═══ SOURCE DATA
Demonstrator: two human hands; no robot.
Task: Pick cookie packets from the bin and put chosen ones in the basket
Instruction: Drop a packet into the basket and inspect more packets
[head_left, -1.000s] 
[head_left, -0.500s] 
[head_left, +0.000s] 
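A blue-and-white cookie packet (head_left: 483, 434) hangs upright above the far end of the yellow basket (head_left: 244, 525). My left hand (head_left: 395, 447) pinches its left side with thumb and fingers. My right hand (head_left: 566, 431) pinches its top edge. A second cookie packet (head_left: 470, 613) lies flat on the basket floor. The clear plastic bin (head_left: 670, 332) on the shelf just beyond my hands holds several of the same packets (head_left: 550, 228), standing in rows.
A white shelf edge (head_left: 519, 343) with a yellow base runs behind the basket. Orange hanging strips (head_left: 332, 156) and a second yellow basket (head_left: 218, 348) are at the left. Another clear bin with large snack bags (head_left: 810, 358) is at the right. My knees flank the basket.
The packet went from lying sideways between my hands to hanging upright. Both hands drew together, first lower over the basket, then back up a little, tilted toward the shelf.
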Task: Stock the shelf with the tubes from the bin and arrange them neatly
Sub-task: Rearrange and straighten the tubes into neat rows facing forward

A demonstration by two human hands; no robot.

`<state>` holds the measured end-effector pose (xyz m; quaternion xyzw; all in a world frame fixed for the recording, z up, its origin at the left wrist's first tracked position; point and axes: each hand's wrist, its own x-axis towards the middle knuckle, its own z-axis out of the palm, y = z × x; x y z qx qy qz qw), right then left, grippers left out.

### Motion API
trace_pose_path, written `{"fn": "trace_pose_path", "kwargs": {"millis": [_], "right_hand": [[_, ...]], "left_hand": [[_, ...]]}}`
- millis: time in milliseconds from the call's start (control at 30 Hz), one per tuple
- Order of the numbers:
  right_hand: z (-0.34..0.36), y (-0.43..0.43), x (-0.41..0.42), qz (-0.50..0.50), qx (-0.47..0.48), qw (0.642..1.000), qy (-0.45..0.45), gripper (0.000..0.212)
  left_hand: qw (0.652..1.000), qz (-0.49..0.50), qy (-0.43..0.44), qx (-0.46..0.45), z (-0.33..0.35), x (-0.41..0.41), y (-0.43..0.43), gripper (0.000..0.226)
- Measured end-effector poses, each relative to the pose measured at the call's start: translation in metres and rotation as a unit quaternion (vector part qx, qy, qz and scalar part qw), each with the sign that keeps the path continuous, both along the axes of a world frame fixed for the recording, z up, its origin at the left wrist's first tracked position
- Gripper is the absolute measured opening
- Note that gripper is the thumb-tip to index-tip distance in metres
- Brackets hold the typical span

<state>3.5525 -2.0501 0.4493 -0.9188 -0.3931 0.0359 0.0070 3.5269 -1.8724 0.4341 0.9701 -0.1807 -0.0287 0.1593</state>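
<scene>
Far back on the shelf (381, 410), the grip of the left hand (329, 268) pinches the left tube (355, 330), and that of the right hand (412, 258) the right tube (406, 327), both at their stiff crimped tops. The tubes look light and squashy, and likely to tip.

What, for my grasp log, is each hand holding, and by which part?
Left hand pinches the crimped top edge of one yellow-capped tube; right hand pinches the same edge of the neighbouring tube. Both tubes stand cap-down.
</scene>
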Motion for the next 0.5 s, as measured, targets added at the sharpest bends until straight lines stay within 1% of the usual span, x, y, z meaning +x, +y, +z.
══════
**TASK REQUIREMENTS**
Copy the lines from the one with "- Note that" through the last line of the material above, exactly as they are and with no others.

**EXPECTED OUTPUT**
- Note that gripper is the thumb-tip to index-tip distance in metres
- Brackets hold the typical span

<state>3.5525 -2.0501 0.4493 -0.9188 -0.3931 0.0359 0.0070 3.5269 -1.8724 0.4341 0.9701 -0.1807 -0.0287 0.1593</state>
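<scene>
Far back on the shelf (381, 410), the grip of the left hand (329, 268) pinches the left tube (355, 330), and that of the right hand (412, 258) the right tube (406, 327), both at their stiff crimped tops. The tubes look light and squashy, and likely to tip.

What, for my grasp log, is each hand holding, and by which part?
Left hand pinches the crimped top edge of one yellow-capped tube; right hand pinches the same edge of the neighbouring tube. Both tubes stand cap-down.
</scene>
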Motion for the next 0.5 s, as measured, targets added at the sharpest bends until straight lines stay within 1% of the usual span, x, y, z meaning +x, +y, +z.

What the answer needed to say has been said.